*** Begin section ***

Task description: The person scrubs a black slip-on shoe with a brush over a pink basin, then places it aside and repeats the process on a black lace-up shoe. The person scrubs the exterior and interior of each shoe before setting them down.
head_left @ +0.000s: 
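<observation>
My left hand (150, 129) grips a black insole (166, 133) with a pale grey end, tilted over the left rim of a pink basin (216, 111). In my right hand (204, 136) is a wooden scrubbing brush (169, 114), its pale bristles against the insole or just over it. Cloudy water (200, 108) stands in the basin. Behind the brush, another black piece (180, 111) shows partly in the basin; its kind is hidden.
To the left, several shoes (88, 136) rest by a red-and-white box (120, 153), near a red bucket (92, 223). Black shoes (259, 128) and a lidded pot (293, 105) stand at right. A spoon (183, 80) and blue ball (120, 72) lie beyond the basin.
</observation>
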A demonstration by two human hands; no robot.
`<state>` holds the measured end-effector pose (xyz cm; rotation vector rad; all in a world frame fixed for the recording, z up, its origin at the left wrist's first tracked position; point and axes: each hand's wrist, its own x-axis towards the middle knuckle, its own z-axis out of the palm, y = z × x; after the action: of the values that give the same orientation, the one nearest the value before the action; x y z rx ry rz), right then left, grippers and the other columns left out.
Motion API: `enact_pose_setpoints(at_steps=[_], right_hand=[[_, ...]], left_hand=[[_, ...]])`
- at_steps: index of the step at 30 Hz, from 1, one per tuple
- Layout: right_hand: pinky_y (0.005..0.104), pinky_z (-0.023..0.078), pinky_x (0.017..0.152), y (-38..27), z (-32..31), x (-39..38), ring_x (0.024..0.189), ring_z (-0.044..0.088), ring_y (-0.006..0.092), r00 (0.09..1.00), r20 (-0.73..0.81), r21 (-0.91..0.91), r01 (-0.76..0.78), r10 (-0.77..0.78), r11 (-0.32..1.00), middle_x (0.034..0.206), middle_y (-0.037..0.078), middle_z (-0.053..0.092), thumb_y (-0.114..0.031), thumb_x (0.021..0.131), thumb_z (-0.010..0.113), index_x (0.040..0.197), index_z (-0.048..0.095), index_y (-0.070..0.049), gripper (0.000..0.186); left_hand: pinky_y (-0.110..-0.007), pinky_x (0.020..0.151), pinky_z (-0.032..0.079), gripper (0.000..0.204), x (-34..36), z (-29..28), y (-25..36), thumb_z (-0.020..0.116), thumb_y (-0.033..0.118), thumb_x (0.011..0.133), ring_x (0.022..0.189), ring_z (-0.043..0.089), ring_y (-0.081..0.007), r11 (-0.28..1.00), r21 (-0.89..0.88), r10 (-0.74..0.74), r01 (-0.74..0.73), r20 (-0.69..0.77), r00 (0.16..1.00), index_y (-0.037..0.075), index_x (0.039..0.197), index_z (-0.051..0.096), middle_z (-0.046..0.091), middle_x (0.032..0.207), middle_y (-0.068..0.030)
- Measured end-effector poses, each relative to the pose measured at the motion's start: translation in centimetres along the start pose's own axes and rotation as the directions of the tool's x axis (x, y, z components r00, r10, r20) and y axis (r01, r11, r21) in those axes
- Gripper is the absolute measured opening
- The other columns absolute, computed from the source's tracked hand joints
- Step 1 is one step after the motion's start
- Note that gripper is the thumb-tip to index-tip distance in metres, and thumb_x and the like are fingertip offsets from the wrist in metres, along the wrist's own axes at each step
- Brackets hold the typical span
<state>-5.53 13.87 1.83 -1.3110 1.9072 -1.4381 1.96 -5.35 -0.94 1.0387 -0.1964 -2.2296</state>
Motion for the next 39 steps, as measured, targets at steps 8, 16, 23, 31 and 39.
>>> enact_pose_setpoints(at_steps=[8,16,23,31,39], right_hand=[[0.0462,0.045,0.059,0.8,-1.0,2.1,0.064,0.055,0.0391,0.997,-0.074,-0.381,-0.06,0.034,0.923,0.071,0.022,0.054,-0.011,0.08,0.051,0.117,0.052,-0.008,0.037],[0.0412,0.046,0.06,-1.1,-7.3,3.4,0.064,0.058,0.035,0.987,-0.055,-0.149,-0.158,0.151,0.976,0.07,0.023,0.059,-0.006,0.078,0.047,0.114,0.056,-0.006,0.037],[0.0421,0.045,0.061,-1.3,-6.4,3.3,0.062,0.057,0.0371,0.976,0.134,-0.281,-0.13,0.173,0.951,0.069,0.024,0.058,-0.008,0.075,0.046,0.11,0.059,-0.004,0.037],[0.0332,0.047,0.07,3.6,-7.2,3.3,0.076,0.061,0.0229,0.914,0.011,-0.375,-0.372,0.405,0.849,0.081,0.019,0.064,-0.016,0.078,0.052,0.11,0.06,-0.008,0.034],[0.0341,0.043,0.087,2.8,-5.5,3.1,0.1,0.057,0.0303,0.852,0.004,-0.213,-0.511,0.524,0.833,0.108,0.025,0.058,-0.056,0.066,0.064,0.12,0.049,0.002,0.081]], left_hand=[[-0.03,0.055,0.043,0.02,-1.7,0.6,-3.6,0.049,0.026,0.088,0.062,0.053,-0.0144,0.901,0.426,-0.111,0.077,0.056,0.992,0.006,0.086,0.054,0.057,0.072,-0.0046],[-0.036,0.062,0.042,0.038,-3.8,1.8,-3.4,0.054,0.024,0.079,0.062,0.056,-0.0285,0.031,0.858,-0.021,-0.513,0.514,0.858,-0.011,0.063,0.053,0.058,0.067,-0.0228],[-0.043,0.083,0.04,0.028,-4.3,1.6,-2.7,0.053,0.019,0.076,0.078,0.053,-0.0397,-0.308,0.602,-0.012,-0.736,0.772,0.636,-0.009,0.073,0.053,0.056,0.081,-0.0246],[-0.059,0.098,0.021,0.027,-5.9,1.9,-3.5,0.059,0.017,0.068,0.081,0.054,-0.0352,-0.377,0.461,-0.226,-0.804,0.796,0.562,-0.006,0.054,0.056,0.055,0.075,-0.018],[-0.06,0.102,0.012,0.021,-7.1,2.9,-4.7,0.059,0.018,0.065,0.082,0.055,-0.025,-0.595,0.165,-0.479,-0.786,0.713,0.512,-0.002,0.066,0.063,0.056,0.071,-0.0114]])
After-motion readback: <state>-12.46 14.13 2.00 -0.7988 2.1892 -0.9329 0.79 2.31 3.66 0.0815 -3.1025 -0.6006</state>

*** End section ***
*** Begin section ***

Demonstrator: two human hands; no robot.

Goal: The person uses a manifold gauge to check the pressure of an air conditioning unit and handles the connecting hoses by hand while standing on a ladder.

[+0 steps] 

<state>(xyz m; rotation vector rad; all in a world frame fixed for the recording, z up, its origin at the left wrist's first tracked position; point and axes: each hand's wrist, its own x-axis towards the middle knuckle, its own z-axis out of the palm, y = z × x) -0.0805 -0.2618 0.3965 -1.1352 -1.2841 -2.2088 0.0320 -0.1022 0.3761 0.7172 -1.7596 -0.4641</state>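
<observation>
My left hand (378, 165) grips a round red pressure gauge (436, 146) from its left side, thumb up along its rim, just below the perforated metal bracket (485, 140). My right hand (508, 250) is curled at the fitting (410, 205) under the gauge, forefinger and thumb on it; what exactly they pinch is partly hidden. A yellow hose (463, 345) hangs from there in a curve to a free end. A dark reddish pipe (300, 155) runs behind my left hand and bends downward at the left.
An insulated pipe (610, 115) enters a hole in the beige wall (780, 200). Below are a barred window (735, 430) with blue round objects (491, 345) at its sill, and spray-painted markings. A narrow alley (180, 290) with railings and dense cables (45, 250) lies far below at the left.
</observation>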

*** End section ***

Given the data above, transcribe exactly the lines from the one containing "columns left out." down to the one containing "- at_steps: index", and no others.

## Solved exercise:
`<state>` holds the measured end-effector pose (xyz cm; rotation vector rad; all in a world frame fixed for the recording, z up, its origin at the left wrist's first tracked position; point and axes: each hand's wrist, its own x-axis towards the middle knuckle, its own z-axis out of the palm, y = z × x; after the action: of the values that give the same orientation, the one nearest the value before the action; x y z rx ry rz), right then left, grippers and the other columns left out.
Motion API: `enact_pose_setpoints(at_steps=[_], right_hand=[[_, ...]], left_hand=[[_, ...]])`
- at_steps: index of the step at 30 Hz, from 1, one per tuple

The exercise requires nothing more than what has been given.